The Hon. M. R. EGAN (Treasurer, Minister for State Development, and Vice-President of the Executive Council) [11.41 a.m.]: I understand that during discussions with the Government’s advisers it might have been indicated to the Hon. I. Cohen that the Government would look favourably on this amendment but, as the Leader of the Government in this place, I do not look favourably upon the amendment and, therefore, the Government will not vote for it. Section 14 already allows the tribunal to inform itself in such manner as it thinks fit and to receive written or oral submissions. Accordingly, the Government believes that the tribunal already has the capacity to receive submissions from members of the public. For that reason the Government will not support the amendment.

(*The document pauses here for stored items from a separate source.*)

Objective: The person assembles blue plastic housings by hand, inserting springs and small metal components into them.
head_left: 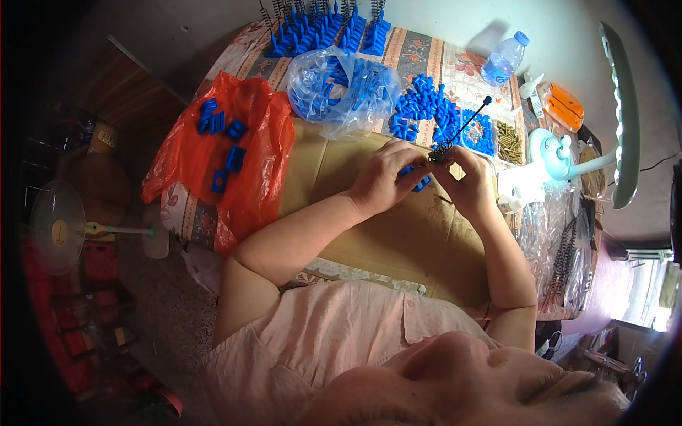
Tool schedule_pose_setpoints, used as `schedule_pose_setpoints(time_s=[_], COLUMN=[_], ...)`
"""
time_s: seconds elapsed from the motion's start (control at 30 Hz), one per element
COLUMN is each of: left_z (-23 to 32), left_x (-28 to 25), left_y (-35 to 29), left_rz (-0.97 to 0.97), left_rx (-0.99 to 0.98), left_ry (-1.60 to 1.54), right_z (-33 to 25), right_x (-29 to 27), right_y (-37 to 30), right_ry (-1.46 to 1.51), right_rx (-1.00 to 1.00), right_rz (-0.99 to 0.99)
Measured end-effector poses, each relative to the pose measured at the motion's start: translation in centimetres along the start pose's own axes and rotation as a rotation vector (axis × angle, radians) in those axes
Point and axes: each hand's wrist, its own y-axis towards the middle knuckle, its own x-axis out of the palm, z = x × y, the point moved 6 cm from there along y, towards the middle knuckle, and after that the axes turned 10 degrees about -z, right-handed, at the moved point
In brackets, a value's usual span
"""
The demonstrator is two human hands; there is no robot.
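Note:
Over the cardboard, my two hands meet with their fingertips close together. My left hand point(387, 179) is closed around a small blue plastic piece point(422, 183), partly hidden by the fingers. My right hand point(467, 186) pinches the lower end of a black coil spring point(440, 150). From the spring a thin black rod point(469, 122) slants up and right, ending in a small dark knob. The left fingertips also lie against the spring's base; whether spring and blue piece are joined is hidden.
Blue plastic blocks point(236, 157) lie on a red plastic bag point(266, 128) at left. Behind the cardboard point(355, 234) are a clear bag point(383, 89), loose blue cones point(424, 99) and brass-coloured screws point(509, 142). Blue stands with springs point(327, 32), a bottle point(506, 58) and a lamp point(550, 157) stand farther out.

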Motion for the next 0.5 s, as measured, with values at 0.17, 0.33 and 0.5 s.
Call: schedule_pose_setpoints(time_s=[0.17, 0.33, 0.5], left_z=[-0.1, -0.1, 0.0], left_x=[0.0, 0.1, 0.2], left_y=[0.0, 0.1, -0.1], left_rz=[-0.004, -0.008, 0.004], left_rx=[0.012, 0.015, 0.04], left_ry=[-0.007, -0.001, -0.008], right_z=[-0.1, -0.9, -3.3], right_x=[-0.1, -0.5, -3.8], right_y=[0.0, -0.1, -0.9], right_ry=[0.011, -0.007, -0.01], right_rx=[-0.016, -0.022, -0.084], right_rz=[-0.005, -0.024, 0.057])
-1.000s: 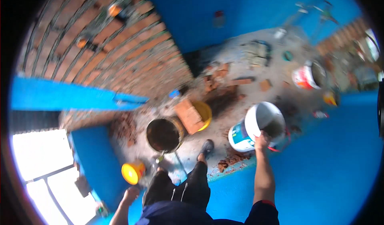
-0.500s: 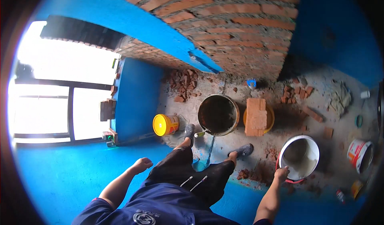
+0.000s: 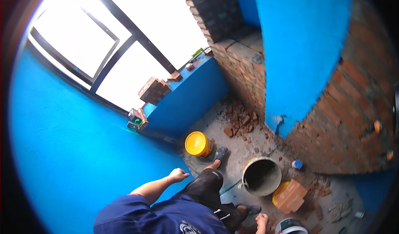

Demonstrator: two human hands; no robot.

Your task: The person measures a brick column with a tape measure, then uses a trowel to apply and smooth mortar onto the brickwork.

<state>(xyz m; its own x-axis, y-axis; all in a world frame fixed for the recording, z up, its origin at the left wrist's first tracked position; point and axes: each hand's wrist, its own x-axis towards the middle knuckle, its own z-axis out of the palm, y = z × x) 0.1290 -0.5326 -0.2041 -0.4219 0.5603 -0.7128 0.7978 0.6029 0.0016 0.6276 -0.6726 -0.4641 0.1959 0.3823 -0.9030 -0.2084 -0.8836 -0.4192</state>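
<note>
My left hand hangs above my dark shorts with its fingers loosely curled and nothing seen in them, nearest the yellow lidded bucket. My right hand is low at the bottom, fingers bent, left of a white-rimmed bucket cut off by the frame edge; what it holds, if anything, is unclear. Above it stands a large mortar-stained bucket with a dark inside, beside a yellow tub topped by pale orange bricks.
A window fills the upper left, with stacked bricks and a small green-lit device on its blue ledge. Brick rubble lies below an exposed brick wall. A small blue cup stands near that wall.
My view has swung toward the window. My right hand, earlier at the white bucket's rim, is now left of it; that bucket has slid to the bottom edge of view.
</note>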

The Hon. J. P. HANNAFORD (Leader of the Opposition) [11.42 a.m.]: Whilst I initially gave favourable consideration to this amendment, on reflection I believe that the tribunal has the broadest possible powers to inform itself about matters relating to any determination it has to make. Up until now the practice has been to allow the tribunal to work without interference, subject to dealing with determinations after they have been made. The process of its inquiries has not been interfered with and that has worked well. I do not believe the powers of the tribunal need to be further expanded at this time.

Amendment negatived.

Schedule as amended agreed to.

Bill reported from Committee with an amendment and passed through remaining stages.
COMPANION ANIMALS BILL
Second Reading

The Hon. J. W. SHAW (Attorney General, Minister for Industrial Relations, and Minister for Fair Trading) [11.45 a.m.]: I move:
    That this bill be now read a second time.

I refer honourable members to the second reading speech made by the Minister for Local Government in the Legislative Assembly, which commences at page 4485 of the Legislative Assembly Hansard for 6 May. Since the bill was tabled in the Legislative Assembly a number of concerns have been raised about certain of its provisions. The Legislative Assembly amended the original bill to address these concerns. The Government is also aware of a number of amendments that will be moved in this House and it has indicated support for many of them. The new companion animals legislation is supported by key peak animal welfare and breed organisations. Leaders of the Animal Welfare League, the RSPCA, the Cat Protection Society, the Humane Society International, the Royal New South Wales Canine Council and the Wildlife Information and Rescue Service signed a positive letter to the Minister for Local Government on 17 June.

There are, however, two outstanding issues raised by the RSPCA in recent days. It is seeking, first, the introduction of an eight-day holding period for stray cats and dogs to replace the proposed 14-day holding period and, second, a requirement that there be a two-year phase-in period for compliance with the Act by the owners of all existing dogs and cats. The Government believes that the bill as it stands represents an appropriate balance between the many competing policy objectives. With respect to the holding period issue, clause 61 of the bill states that a council can sell or destroy a seized animal if it has not been claimed within 14 days after the required notice of seizure is given, or when such a notice is not required to be given within seven days after the animal is delivered to the pound. The RSPCA wants an eight-day period introduced.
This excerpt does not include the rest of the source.